Python ijson - parse error: trailing garbage // bz2.decompress()

I have come across an error while parsing json with ijson.

Background: I have a series(approx - 1000) of large files of twitter data that are compressed in a '.bz2' format. I need to get elements from the file into a pd.DataFrame for further analysis. I have identified the keys I need to get. I am cautious putting twitter data up.

Attempt: I have managed to decompress the files using bz2.decompress with the following code:

## Code in loop specific for decompressing and parsing - 

with open(file, 'rb') as source:
                # Decompress the file
                json_r = bz2.decompress(source.read())
                json_decom =  json_r.decode('utf-8') # decompresses one file at a time rather than a stream
                
                # Parse the JSON with ijson 
                parser = ijson.parse(json_decom)
                for prefix, event, value in parser:
                    # Print selected items as part of testing
                    if prefix=="created_at":
                        print(value)
                    if prefix=="text":
                        print(value)
                    if prefix=="user.id_str":
                        print(value)

This gives the following error:

IncompleteJSONError: parse error: trailing garbage
          estamp_ms":"1609466366680"}  {"created_at":"Fri Jan 01 01:59
                     (right here) ------^

Two things:

Is my decompression method correct and giving the right type of file for ijson to parse (ijson takes both bytes and str)?
Is is a JSON error? // If it is a JSON error is it possible to develop some kind of error handler to move to the next file - if so any suggestion would be appreciated?

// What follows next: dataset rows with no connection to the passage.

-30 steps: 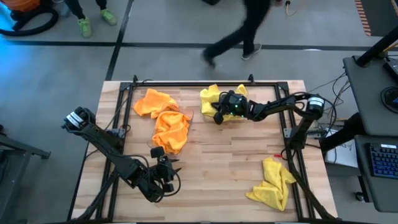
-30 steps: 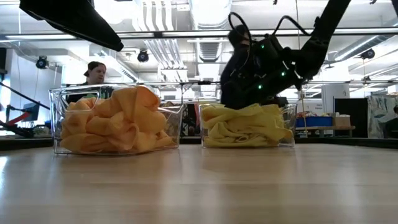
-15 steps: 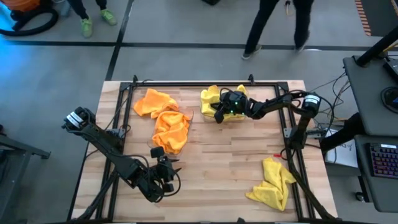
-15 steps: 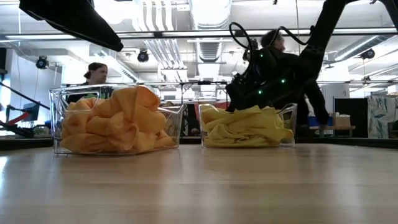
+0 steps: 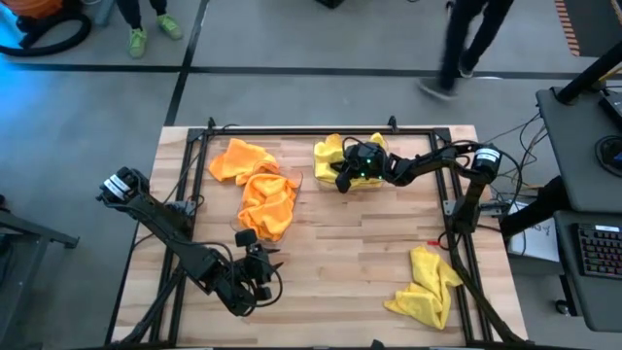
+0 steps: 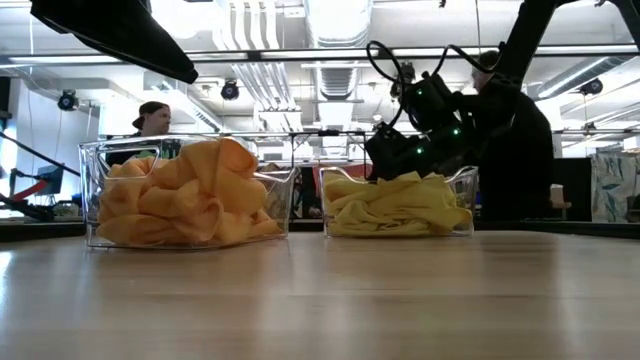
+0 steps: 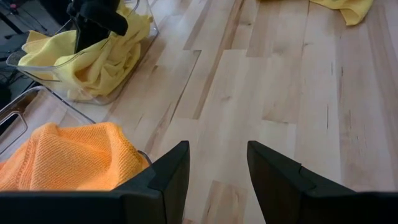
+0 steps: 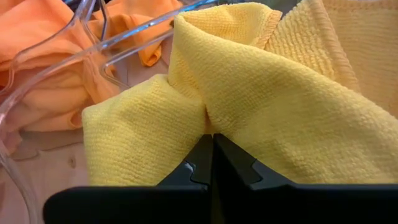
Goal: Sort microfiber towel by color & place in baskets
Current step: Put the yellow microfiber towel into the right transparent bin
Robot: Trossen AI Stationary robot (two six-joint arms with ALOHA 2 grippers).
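Note:
Heaped orange towels (image 6: 185,195) fill the left clear basket (image 6: 92,160). Yellow towels (image 6: 395,205) lie in the right clear basket (image 6: 466,190). My right gripper (image 5: 342,177) reaches over the yellow basket from the table's right and is shut on a yellow towel (image 8: 261,93). One more yellow towel (image 5: 428,284) lies crumpled flat on the table near the right near corner. My left gripper (image 5: 260,269) waits open near the table's near edge, left of centre, touching nothing (image 7: 217,158). My right gripper (image 8: 211,149) pinches a raised fold (image 8: 207,118) of the top yellow towel between its two shut fingers. It comes slanting down from the table's right side. The towel creases into the fingertips, and the rest of it lies on the heap in the basket.
A black metal frame (image 5: 292,129) runs around the table's edges. Bare wood lies between the baskets and the near edge (image 5: 340,253). A person (image 5: 466,39) walks on the floor beyond the far edge; another person (image 6: 152,118) shows behind the orange basket.
Both grippers and the towels have kept their places. A person has walked past the table's far side toward the right.

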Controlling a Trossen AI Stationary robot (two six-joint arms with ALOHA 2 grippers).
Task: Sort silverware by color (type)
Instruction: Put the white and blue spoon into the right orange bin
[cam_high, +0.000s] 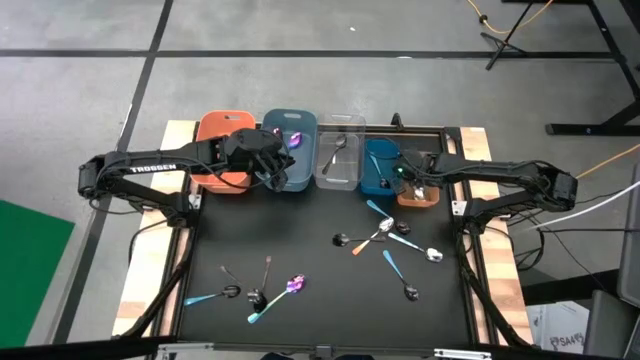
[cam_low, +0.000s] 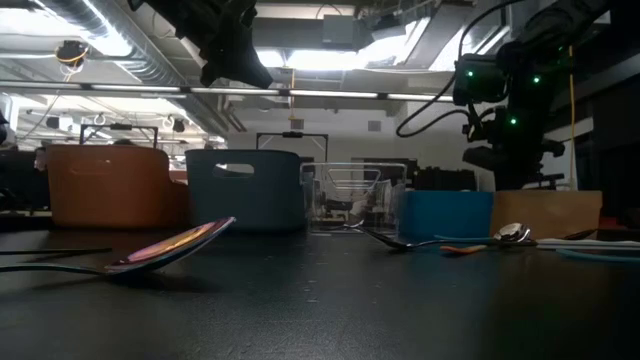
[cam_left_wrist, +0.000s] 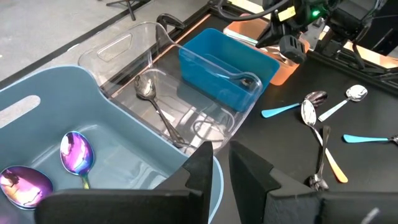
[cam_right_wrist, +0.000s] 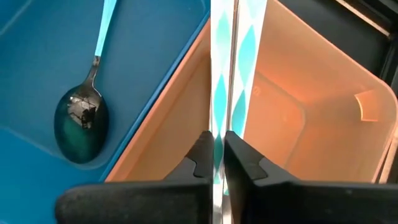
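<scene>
R hand (cam_right_wrist: 217, 163) sits over the wall between the blue bin (cam_right_wrist: 93, 37) and the brown bin (cam_right_wrist: 298, 112), fingers pinched on a thin utensil handle (cam_right_wrist: 224, 74) w/ a teal-and-white diamond pattern, which runs away from the fingers right above that wall. One blue-handled spoon (cam_right_wrist: 81, 115) already lies in the blue bin. L hand (cam_left_wrist: 217, 171) hangs above the near rim of the grey-blue bin (cam_left_wrist: 124, 134), fingers slightly apart, nothing seen between them; two iridescent purple spoons (cam_left_wrist: 77, 151) lie inside, a silver spoon (cam_left_wrist: 146, 89) in the clear bin (cam_left_wrist: 168, 106) next door. Rest of the silverware is spread on the black surface (cam_high: 320, 270): a cluster (cam_high: 385, 235) nearer the right side, another (cam_high: 255, 290) near-left. Risk, as I judge it: handle is straddling the divider, so a release here could tip it into the wrong bin or leave it perched on the rim. Grip is on a thin, slick handle, so it may also swivel.
</scene>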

Any assistance would be greatly appreciated.

Thank you, James

Solution

To directly answer your two questions:

The decompression method is correct in the sense that it yields JSON data that you then feed to ijson. As you point out, ijson works both with str and bytes inputs (although the latter is preferred); if you were giving ijson some non-JSON input you wouldn't see an error showing JSON data in it.
This is a very common error that is described in ijson's FAQ. It basically means your JSON document has more than one top-level value, which is not standard JSON, but is supported by ijson by using the multiple_values option (see docs for details).

About the code as a whole: while it's working correctly, it could be improved on: the whole point of using ijson is that you can avoid loading the full JSON contents in memory. The code you posted doesn't use this to its advantage though: it first opens the bz-compressed file, reads it as a whole, decompresses that as a whole, (unnecessarily) decodes that as a whole, and then gives the decoded data as input to ijson. If your input file is small, and the decompressed data is also small you won't see any impact, but if your files are big then you'll definitely start noticing it.

A better approach is to stream the data through all the operations so that everything happens incrementally: decompression, no decoding and JSON parsing. Something along the lines of:

with bz2.BZ2File(filename, mode='r') as f:
    for prefix, event, value in ijson.parse(f):
        # ...

As the cherry on the cake, if you want to build a DataFrame from that you can use DataFrame's data argument to build the DataFrame directly with the results from the above. data can be an iterable, so you can, for example, make the code above a generator and use it as data. Again, something along the lines of:

def json_input():
   with bz2.BZ2File(filename, mode='r') as f:
       for prefix, event, value in ijson.parse(f):
           # yield your results

df = pandas.DataFrame(data=json_input())